Lejos de la rigidez protocolaria, Pineda ha dejado claro que su gestión estará marcada por una agenda propia, enfocada en el empoderamiento femenino, la primera infancia y el apoyo al tejido empresarial local. Durante la campaña, su liderazgo empezó a moldearse a través de la gira “Voces de Tigresas”, una iniciativa que lideró junto a Tatiana Céspedes —esposa del vicepresidente electo, José Manuel Restrepo— para conectar con las madres cuidadoras, líderes comunitarias y emprendedoras de todo el país.

Una gestión desde el territorio, no desde el escritorio
Pineda marca una distancia evidente con los moldes tradicionales de la política colombiana. Al ser consultada sobre si buscará replicar el legado de alguna de sus predecesoras en el país, su respuesta es contundente: tendrá un sello propio. No obstante, en el ámbito internacional, sigue de cerca el trabajo social de Ángela Lavinia Valbonesi, primera dama de Ecuador, especialmente en lo que respecta a la atención de mujeres en condiciones de extrema vulnerabilidad.

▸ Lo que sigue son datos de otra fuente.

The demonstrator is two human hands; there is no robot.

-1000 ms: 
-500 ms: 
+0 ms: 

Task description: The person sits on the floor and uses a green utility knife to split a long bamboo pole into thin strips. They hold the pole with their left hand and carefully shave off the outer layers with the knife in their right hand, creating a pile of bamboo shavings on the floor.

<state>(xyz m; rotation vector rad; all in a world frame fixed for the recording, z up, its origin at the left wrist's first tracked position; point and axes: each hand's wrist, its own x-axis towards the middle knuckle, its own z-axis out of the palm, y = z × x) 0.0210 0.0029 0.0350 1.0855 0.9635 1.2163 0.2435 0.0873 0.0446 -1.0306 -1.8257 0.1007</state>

“Más que el título, me gusta el propósito y la oportunidad que se me presenta como mujer colombiana. Estaremos para velar por el restablecimiento de derechos de los niños, las oportunidades para las mujeres y las ayudas que necesitan los adultos mayores.”
Su visión del rol de Primera Dama se resume en tres pilares fundamentales:
Cercanía regional: Recorrer los territorios de la mano del presidente electo para escuchar las problemáticas de viva voz.
Cuidar a las que cuidan: Crear programas de apoyo integral para las madres cuidadoras del país, buscando un equilibrio entre el bienestar interno y externo.
Diplomacia de la moda y el emprendimiento: Utilizar su vitrina pública para visibilizar el talento nacional, una labor que ya venía haciendo durante su estancia en Estados Unidos al promover marcas de diseñadoras colombianas como Goretty Medina, Perla Dávila y Leonor Rincón.

El perfil de la nueva Primera Dama
Detrás de la figura pública que enfrentó una de las campañas electorales más polarizadas y tensas de la historia reciente del país, se encuentra una profesional que ha coadministrado las empresas de su esposo durante los últimos 17 años.
| Atributo | Detalle |
| Origen y Edad | Monteriana, 38 años. |
| Formación | Profesional en Administración de Empresas. |
| Eje Espiritual | Fiel seguidora de Dios; devota del Sagrado Corazón de Jesús y la Virgen de Fátima. |
| Prioridad Familiar | Madre de cuatro hijos pequeños, con quienes aún evalúa la mudanza definitiva a la Casa de Nariño. |
Fe y resiliencia ante los ataques
La campaña presidencial no estuvo exenta de feroces críticas y descalificaciones personales hacia Abelardo De La Espriella. Ante los ataques, Pineda confiesa que el blindaje de su hogar ha sido la fe y la solidez de un matrimonio de 19 años.
Para ella, el miedo constante por la seguridad de su esposo se combatió diariamente desde la oración. Cada mañana, el hoy presidente electo salía a las plazas públicas encomendado al Sagrado Corazón de Jesús, blindado por los rosarios y medallas que su esposa le entregaba.
A partir del 7 de agosto, las empresas familiares pasarán a un segundo plano para abrir paso a un compromiso institucional. Ana Lucía Pineda asume el reto con la certeza de que el verdadero poder de su cargo no radica en el título, sino en la capacidad de transformar vidas desde la acción social.